Two joining sculpture fragments Images of Empire: Flavian Fragments in Rome and Ann Arbor Rejoined

5. Relief Fragment with Representation of the Temple of Quirinus (MNR 310251)

inv. no. 310251
max. h. 0.40 m; max. w. 0.31 m; max. d. 0.17 m
Pentelic marble
The fragment is broken on all sides. Chips at many points.

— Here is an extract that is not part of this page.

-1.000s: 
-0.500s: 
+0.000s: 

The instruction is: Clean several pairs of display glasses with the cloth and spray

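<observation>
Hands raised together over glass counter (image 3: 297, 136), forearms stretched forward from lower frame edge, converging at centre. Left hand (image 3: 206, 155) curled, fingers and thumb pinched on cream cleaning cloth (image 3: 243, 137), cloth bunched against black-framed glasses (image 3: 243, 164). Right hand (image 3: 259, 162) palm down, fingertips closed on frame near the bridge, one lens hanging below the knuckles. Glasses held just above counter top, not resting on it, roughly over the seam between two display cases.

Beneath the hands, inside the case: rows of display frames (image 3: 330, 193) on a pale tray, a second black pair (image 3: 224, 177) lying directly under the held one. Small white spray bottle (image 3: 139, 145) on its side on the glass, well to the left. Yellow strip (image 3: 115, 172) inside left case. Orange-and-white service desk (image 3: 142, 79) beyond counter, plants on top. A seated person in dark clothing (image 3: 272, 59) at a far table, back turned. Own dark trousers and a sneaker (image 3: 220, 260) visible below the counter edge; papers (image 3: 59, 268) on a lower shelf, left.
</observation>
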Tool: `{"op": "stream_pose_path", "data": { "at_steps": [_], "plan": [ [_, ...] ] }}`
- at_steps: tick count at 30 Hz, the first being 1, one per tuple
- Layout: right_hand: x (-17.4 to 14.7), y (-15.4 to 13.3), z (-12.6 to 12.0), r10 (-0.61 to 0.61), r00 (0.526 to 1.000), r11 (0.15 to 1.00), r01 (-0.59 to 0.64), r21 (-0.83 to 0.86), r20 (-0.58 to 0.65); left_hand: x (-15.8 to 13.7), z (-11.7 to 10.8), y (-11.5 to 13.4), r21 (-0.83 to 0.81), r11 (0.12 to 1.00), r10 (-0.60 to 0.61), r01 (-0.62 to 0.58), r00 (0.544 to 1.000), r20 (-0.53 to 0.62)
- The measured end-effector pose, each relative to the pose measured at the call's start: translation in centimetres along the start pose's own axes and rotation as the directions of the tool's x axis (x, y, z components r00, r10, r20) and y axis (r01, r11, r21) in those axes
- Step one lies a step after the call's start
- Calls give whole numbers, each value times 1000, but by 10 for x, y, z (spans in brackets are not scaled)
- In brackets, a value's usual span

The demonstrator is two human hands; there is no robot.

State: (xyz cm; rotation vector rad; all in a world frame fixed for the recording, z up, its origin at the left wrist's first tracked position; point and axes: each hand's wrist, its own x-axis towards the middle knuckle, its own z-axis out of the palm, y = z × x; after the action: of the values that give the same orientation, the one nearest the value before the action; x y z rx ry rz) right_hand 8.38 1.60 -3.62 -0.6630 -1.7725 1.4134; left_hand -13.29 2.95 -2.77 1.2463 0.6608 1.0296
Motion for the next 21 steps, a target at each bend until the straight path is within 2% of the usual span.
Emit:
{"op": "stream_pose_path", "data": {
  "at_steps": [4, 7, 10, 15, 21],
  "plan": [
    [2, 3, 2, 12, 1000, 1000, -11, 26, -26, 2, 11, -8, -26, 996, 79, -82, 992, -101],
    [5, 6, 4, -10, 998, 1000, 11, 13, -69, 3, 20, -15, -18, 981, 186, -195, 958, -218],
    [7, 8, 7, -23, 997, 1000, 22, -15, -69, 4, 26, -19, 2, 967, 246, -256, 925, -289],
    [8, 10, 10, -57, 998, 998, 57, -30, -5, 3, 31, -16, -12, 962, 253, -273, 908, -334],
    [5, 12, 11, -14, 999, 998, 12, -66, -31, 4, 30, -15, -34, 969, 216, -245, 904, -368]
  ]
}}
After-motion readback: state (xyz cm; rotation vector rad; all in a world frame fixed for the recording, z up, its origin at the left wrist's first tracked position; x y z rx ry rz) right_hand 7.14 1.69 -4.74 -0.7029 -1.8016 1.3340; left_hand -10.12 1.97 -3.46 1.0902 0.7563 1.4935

MNR 310251Depicted on this fragment is the head of a flamen, who wears the characteristic headgear, the spiked galerus, in front of the central part of a temple identified as the Temple of Quirinus on the Quirinal. Preserved are two columns of the Tuscan order, part of the isodomic masonry of the wall of the cella, part of the cornice of the doorway, and almost all of the pediment decorated with a complex figural scene. If one reconstructs the facade of the building, four columns result, while Vitruvius (III,2,28-31) states that the temple was octastyle. What has come into play here is an example of the simplification often found in Roman representations of architecture. Behind the head of the flamen one can detect traces of the right shoulder of another individual. An object that obscures the top of the column can be interpreted as a priestly attribute or a sacrificial instrument held by the flamen.

Scholars have advanced many interpretations of the scene represented on the pediment; all involve the theme of the foundation of Rome.

The appearance of the temple is that of the Augustan restoration of AD 16. The figure of the flamen was 1.36 m in total height (h. chin to cranium 17 cm).

Bibliography

Hartwig 23-37, pls. III, 5 and IV; Koeppel (1984) 13-15, 19; 51-53, cat. 21, figs. 30-31; Paris 1988 (for the pediment); Di Mino and Bertinetti (1990) 139-40, fig. 117a (R. Paris), with earlier bibliography; Maier 38-39; Simon (1986) 95-96, fig. 121; Ziolkowski 139-44.